-- WHAT THE TASK REQUIRES --
Which lines have the string "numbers"? Copy all of them from the entries below.

(Items from a dataset)
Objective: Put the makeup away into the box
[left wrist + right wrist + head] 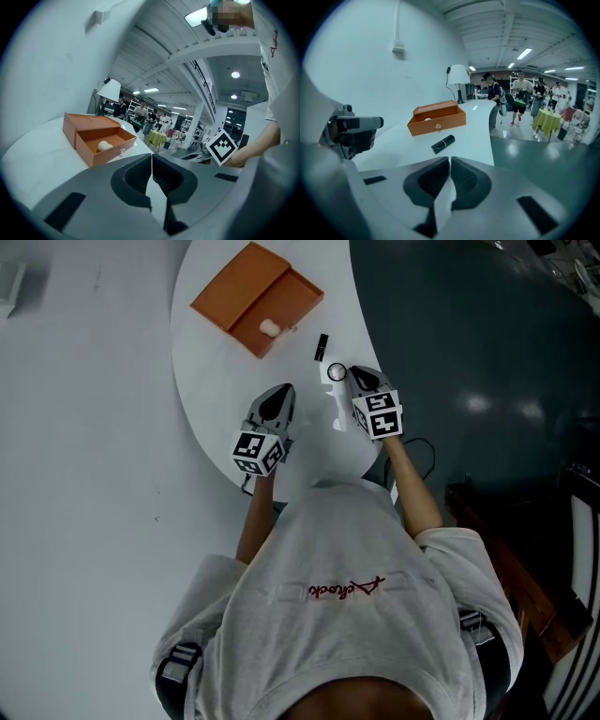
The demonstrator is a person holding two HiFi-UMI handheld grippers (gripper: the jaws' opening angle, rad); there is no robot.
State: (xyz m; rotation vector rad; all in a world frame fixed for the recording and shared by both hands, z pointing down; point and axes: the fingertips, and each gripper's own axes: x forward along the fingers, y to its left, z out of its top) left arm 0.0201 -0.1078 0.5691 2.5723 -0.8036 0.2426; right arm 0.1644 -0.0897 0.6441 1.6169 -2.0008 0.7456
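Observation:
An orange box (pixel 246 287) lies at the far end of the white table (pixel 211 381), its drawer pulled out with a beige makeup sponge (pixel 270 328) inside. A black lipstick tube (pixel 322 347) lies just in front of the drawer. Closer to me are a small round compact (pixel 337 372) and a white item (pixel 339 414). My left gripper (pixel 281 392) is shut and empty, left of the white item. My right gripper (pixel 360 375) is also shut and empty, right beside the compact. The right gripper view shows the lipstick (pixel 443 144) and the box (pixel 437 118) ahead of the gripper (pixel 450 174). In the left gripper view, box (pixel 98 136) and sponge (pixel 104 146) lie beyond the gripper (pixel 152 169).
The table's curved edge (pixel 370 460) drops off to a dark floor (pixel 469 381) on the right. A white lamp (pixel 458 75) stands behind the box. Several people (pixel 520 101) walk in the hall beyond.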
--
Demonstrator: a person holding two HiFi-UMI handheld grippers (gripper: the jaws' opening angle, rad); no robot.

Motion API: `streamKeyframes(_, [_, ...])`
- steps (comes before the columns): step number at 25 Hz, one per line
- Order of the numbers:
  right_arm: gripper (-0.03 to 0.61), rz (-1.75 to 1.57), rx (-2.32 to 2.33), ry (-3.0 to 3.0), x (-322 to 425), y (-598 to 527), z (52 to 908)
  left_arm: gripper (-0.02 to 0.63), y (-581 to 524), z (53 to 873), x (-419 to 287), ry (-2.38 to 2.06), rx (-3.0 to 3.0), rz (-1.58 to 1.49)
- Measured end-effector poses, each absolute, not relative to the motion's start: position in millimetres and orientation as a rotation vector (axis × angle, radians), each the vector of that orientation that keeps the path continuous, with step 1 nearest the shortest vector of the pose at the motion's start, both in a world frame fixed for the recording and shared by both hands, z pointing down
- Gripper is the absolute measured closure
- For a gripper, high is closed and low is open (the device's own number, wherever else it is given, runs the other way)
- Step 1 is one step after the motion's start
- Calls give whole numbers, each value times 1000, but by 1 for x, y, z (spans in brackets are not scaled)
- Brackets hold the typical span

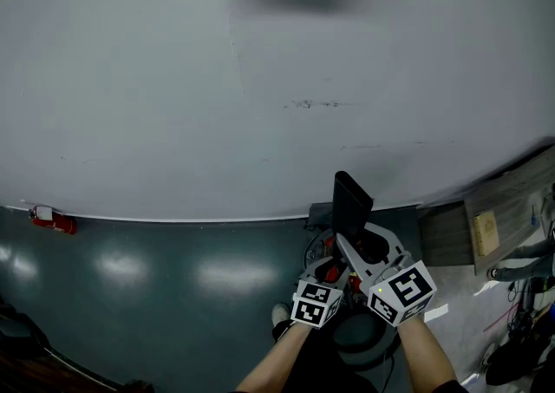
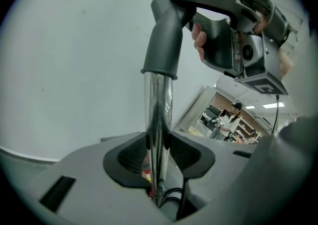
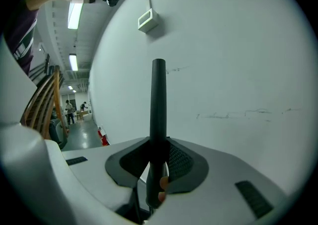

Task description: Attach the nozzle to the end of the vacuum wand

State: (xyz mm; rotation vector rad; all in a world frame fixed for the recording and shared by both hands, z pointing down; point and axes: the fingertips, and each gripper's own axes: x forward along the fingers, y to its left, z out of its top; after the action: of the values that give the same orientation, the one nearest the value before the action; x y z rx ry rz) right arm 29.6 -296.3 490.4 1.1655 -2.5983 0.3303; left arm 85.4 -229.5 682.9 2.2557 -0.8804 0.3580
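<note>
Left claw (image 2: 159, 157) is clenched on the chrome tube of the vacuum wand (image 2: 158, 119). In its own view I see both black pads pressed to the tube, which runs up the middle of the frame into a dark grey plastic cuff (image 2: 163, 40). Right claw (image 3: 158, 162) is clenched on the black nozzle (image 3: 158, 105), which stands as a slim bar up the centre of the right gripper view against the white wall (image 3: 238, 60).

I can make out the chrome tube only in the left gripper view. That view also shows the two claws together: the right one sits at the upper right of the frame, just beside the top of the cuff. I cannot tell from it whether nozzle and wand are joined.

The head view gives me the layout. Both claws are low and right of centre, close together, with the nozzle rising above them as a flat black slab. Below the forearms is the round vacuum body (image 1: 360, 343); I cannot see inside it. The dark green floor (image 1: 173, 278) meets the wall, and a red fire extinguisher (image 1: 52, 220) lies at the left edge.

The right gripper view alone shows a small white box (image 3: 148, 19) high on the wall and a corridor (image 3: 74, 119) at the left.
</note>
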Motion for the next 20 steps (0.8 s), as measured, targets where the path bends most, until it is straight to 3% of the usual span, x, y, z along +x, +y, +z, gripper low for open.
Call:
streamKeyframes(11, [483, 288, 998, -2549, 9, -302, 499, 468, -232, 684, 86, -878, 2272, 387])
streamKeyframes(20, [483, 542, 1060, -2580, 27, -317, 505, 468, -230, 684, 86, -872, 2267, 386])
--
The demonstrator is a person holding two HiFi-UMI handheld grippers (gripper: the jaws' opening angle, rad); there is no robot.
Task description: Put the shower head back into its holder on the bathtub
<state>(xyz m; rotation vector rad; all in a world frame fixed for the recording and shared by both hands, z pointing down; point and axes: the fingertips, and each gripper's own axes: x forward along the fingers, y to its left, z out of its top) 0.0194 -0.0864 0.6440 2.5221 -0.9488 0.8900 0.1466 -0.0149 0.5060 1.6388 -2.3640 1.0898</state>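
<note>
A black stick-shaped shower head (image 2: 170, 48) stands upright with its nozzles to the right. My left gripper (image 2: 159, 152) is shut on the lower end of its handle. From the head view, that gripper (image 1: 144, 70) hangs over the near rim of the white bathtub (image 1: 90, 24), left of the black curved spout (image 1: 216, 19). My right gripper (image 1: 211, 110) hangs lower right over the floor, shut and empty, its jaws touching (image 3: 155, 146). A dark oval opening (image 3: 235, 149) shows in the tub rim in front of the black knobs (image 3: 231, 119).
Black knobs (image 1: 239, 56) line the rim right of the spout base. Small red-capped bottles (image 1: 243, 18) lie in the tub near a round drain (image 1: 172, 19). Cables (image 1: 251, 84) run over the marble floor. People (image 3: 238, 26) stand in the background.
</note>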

-- FINAL ANSWER --
- Order of the numbers:
- Calls give whole numbers, each value times 1000, but by 1 for x, y, z (spans in brackets are not scaled)

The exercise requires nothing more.